In this work, we have shared our process for designing, planning, and teaching an IoT course for advanced undergraduate and graduate level students. Based on our experiences, we believe that combining hardware and software approaches is an effective way to introduce computer science students to IoT concepts. In particular, we found that introducing material during lecture, followed by hands-on practice in lab provided students a richer learning experience. Many of our students had never been exposed to hardware prototyping and debugging, yet these students were able to successfully complete the assignments and projects and found the course to be a positive and valuable experience. One student reported being able to secure an internship in IoT, due in part to having completed the course and having a solid introductory background. Other students were also able to use their IoT projects toward capstone and thesis projects.
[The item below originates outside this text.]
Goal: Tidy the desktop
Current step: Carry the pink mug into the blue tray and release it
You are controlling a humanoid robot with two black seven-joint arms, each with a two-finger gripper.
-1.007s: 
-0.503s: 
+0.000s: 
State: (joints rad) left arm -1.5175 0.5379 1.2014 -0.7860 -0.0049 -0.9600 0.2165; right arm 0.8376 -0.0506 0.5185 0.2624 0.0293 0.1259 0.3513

For both students and instructors alike, we have found the project-based, hands-on learning strategies in our course to be powerful and effective in helping students not only learn IoT concepts but also apply them to new projects. We anticipate that these strategies will be beneficial to many students and educators who are interested in the IoT field. One of the key challenges we encountered while developing our course was identifying hardware and equipment to use in the course, and integrating it successfully into labs and assignments. By providing detailed lists of our hardware components, topics covered, labs, and course structure, we anticipate that we can help others continue to develop and improve IoT education.